Does attending a religious service suddenly make you a convert to that faith? Would a homoerotic encounter make you gay? 

The answer surely is no. One should be able to experience things without question. It can inform our world view. Reaffirm our own sense of identity. Stretch our ability to tolerate other lifestyles. But we live in a society that preaches democracy and tolerance and yet thrives on one-upmanship, a society that encourages public shaming, humiliation and oppression of ‘the other’.

The Pride festival isn’t that long past here in NI and it’s a good example of the polarising opinions that exist out there when it comes to diverse sexualities. Pride shouldn’t need to exist really – we shouldn’t need to set ourselves apart into divisions, all sexialities ought to be equally accepted without judgement. But it does because non-hetero people have struggled to be accepted and accorded the same rights and freedoms that heterosexuals have.

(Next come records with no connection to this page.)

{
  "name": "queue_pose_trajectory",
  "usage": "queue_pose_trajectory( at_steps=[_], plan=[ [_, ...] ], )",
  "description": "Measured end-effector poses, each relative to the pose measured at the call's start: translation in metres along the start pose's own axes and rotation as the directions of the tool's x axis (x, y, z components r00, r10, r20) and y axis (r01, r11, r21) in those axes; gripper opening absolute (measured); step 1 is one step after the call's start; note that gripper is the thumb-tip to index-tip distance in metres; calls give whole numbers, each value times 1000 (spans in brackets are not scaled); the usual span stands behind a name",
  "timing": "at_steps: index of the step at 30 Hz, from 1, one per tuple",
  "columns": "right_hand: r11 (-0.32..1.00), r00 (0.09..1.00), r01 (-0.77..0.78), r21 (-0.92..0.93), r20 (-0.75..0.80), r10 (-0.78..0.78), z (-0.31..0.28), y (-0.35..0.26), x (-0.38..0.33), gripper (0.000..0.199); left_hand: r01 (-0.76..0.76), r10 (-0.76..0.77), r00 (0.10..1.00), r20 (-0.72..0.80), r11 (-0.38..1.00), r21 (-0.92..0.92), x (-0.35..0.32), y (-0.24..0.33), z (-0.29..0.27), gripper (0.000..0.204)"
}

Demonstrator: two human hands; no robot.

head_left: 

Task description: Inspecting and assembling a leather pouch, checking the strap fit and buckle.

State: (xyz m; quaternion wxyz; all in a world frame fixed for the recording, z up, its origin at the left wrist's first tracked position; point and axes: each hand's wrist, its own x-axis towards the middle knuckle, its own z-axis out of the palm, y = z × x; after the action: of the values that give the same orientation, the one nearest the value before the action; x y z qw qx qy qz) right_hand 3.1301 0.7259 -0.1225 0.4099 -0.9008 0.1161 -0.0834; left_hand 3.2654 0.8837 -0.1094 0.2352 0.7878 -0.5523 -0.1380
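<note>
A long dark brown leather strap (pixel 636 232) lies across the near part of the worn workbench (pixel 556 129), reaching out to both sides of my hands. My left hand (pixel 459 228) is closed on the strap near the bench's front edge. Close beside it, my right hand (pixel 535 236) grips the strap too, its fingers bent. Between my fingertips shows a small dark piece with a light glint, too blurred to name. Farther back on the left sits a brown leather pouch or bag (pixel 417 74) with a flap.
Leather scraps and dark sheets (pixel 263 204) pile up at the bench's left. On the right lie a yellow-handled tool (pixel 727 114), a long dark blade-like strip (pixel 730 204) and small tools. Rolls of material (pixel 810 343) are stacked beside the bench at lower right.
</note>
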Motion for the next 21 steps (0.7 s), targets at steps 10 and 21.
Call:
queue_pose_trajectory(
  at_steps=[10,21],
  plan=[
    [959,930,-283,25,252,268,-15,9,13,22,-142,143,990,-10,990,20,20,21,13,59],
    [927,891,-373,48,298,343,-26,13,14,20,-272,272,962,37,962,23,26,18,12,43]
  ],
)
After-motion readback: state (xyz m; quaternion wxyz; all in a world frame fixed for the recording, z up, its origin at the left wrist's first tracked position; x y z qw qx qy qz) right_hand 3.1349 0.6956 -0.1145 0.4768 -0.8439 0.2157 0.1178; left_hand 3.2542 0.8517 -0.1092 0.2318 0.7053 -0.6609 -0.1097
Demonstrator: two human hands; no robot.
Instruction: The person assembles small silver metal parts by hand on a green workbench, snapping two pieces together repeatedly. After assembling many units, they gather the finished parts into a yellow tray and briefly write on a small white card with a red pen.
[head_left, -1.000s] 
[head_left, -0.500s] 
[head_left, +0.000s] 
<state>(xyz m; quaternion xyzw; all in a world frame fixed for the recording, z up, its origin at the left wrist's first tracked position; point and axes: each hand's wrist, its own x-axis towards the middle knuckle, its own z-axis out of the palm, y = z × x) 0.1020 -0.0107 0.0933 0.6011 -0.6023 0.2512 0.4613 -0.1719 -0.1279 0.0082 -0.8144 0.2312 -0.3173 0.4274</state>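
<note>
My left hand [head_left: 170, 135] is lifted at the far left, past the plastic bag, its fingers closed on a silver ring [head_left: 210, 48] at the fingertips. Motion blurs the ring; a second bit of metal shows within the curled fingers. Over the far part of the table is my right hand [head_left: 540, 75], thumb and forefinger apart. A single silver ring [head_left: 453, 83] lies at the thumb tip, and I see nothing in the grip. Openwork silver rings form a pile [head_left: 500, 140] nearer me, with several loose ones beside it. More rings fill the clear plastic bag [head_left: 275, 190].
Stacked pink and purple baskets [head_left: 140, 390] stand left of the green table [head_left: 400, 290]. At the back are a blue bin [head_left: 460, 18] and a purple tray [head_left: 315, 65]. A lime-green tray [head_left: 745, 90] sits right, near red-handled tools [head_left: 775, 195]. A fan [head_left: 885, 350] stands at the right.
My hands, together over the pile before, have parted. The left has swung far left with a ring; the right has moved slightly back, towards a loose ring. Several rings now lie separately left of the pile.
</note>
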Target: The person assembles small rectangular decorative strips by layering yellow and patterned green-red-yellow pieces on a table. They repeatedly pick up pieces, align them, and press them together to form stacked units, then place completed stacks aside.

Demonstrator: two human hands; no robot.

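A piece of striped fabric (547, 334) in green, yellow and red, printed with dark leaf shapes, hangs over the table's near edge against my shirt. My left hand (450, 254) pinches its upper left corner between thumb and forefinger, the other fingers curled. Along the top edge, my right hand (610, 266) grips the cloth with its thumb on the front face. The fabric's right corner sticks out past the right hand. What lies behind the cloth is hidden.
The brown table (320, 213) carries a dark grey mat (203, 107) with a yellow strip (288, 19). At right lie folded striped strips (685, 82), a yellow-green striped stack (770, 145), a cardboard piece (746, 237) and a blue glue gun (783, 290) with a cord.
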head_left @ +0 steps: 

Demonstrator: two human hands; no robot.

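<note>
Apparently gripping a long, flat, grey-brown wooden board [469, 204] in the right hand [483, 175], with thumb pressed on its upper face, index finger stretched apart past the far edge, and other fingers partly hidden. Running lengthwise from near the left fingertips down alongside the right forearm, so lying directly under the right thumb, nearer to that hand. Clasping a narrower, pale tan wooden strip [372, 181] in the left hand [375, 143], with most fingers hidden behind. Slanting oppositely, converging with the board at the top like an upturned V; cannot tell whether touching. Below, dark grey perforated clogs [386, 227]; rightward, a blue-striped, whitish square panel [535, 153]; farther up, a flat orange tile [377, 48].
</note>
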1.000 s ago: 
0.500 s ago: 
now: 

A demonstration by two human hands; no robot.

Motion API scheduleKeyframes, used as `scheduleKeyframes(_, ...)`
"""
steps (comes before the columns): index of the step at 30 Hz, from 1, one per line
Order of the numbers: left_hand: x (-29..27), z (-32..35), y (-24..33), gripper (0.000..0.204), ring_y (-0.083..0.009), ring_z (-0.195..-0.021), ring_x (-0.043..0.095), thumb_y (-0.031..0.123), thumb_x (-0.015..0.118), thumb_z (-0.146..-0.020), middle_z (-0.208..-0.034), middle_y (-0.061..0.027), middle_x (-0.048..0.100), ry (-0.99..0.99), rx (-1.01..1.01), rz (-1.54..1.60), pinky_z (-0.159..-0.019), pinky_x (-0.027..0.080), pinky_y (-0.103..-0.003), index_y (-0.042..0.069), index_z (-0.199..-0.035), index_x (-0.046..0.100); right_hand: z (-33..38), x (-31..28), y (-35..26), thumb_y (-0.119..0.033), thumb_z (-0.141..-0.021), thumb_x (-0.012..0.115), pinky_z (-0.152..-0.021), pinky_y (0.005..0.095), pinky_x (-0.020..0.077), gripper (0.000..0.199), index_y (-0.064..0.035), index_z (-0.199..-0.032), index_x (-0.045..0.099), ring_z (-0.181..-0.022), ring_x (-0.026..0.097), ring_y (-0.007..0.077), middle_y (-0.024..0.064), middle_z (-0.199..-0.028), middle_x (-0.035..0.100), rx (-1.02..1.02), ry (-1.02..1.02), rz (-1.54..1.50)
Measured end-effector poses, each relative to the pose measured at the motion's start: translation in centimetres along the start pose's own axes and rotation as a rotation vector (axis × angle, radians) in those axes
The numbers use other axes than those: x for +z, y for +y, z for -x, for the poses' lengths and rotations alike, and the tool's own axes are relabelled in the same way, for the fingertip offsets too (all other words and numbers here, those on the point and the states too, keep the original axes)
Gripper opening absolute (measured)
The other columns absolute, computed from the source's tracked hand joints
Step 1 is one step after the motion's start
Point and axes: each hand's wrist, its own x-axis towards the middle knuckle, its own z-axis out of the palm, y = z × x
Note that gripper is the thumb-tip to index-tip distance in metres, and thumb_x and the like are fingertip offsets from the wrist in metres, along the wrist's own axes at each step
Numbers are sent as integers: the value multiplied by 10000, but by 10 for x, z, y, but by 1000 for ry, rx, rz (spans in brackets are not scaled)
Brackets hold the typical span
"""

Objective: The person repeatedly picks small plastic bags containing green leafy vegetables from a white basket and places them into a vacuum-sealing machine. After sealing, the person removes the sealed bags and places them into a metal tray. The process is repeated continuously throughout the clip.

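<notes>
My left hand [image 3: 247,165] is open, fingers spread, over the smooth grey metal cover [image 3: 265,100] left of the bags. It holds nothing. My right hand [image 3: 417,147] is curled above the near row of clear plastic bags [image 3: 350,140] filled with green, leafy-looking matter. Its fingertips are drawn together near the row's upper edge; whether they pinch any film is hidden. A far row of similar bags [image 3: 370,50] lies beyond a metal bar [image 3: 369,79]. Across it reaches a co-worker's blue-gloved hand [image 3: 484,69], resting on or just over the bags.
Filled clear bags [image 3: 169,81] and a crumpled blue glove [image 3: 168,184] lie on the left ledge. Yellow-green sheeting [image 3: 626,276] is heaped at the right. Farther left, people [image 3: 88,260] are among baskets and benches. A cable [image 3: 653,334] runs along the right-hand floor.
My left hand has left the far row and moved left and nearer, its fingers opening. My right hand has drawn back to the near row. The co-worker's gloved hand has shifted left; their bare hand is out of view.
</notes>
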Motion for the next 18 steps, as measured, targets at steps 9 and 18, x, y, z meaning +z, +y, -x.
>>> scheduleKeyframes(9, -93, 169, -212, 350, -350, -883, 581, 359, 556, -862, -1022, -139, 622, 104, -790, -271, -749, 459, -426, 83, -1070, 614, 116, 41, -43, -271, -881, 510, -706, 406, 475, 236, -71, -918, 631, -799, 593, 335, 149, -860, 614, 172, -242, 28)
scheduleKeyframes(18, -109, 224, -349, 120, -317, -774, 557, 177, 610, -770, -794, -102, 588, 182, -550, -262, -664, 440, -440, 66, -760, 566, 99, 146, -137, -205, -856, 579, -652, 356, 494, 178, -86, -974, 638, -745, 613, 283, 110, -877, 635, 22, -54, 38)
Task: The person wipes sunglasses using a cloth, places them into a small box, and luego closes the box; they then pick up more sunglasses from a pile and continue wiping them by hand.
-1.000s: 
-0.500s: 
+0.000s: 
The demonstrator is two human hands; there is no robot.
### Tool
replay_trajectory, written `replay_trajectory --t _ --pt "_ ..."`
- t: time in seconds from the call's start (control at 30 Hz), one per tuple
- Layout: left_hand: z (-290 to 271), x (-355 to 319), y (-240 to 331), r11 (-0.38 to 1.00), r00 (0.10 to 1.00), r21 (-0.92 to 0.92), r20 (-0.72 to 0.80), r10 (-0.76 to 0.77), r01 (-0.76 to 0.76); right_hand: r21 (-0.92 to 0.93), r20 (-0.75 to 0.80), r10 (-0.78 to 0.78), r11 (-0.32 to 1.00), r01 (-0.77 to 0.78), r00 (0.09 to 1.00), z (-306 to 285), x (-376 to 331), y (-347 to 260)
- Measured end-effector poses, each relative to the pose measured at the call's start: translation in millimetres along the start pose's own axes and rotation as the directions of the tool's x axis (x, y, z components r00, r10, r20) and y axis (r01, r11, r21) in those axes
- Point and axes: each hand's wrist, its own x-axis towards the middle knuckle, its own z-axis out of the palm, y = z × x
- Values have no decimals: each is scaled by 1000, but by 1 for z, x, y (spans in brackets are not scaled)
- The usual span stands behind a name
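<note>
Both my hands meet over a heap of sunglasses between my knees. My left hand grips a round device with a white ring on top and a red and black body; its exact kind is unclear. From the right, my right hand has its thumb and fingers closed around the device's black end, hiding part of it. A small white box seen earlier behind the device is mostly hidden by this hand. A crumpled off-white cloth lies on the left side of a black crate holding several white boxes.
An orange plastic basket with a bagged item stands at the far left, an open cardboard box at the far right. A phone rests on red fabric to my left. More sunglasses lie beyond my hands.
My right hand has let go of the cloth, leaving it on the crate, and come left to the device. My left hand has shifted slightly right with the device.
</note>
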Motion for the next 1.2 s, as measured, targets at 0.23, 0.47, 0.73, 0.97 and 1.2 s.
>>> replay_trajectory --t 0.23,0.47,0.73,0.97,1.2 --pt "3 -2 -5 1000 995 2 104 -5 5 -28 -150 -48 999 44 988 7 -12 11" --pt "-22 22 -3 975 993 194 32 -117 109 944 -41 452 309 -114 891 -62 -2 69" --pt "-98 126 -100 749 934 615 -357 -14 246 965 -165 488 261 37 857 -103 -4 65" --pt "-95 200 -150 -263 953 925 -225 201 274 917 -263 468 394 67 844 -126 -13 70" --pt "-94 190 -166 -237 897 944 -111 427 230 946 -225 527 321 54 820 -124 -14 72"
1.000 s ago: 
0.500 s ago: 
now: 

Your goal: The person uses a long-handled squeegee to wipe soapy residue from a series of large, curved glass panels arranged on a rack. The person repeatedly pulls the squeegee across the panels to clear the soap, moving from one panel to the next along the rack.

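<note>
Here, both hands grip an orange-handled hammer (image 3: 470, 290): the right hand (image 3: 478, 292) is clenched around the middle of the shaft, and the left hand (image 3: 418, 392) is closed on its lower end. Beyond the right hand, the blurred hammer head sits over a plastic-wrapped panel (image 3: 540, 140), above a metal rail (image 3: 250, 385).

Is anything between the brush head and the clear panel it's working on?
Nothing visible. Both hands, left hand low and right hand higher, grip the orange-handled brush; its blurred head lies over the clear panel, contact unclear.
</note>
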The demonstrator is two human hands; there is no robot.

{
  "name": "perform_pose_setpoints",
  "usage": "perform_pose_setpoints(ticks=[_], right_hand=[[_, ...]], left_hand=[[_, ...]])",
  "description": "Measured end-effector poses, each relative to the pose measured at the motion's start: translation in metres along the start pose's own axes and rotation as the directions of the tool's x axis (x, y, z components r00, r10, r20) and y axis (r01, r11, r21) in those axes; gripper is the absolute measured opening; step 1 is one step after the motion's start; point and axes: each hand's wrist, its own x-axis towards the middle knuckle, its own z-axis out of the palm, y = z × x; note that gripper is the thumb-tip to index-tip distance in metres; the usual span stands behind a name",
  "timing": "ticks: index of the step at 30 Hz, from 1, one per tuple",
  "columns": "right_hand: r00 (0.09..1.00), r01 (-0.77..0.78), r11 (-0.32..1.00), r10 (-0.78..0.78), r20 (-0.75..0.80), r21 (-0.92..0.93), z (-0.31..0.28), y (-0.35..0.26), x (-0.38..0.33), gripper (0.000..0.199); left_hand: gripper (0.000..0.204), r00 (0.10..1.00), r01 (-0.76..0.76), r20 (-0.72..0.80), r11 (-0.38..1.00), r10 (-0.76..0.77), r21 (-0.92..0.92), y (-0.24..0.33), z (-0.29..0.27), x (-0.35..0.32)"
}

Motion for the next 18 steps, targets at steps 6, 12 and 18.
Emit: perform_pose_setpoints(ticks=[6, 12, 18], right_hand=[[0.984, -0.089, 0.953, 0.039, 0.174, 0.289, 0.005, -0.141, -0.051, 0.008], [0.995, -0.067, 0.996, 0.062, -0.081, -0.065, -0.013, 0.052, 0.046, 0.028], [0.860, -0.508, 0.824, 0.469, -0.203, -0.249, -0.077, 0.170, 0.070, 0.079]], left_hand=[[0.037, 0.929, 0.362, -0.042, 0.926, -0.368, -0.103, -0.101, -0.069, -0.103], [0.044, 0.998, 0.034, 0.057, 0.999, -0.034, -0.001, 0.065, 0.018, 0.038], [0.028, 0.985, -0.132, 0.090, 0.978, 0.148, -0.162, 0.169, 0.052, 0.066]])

But then one doesn’t have to be out, or self-identity as LGBT/queer to be ostracised or oppressed. Relationships inevitably throw up kinks if they last long enough. And there’s as many types of those as there are people. I stand by the statement that as long as you aren’t into animals or children, anything else is fair game (providing there is consent). 

It doesn’t need to be sensationalist Channel 4 fodder either – I can near guarantee that those quiet respectable dinner companions of yours harbour their own deviances. And it’s OK. Maybe they dress up, have a dungeon, like it al fresco, or they swing once a month. Frankly, who cares?

Like everyone I have my own kinks. Quite a few to be fair. And I’m fairly open to possibilities. Part of that depends on who I’m with. I’ve had partners less interested and more interested in exploring with me and each of them had their own kinks too. For most of us, those realms of fantasy remain private, between us and whoever we are or aren’t doing them with. But should you let it slip that you’re really into midget porn for example (it’s a real thing) there will probably be some around you who judge you negatively, who because they don’t share the same kinks as you, deem you ‘perverted’.

There’s absolutely nothing wrong with vanilla sex lives. One couple for life, engaging in heterosexual missionary position sex. Providing they are happy. It’s a problem if someone is breaking the trust of that relationship to explore – without keeping their significant other informed. 

I’ll try most things once. Providing I’m comfortable. That doesn’t make me a pervert. Doesn’t mean I should be humiliated. As I’ve got older I’ve grown bolder. I’m more willing to push my own limits. Given the right proposition.

Talk is key to a relationship, no matter how casual or new. Sometimes things are suggested and one is genuinely curious or interested, but says nothing for fear of being judged. I’m fascinated by the idea of polyamorous relationships for example, I can’t get my head around how friends of mine can survive in them. I’m pretty sure that’s not the lifestyle for me, but how do I know if I haven’t tried? Intuition and opportunity. 

One instinctively knows what one might or might not be able to do, what ticks the right boxes. But sometimes curiosity exists where instinct is vague and there one needs opportunity. Unless you have a serious opportunity to be spanked silly by a dominatrix, are you totally sure it’s not for you?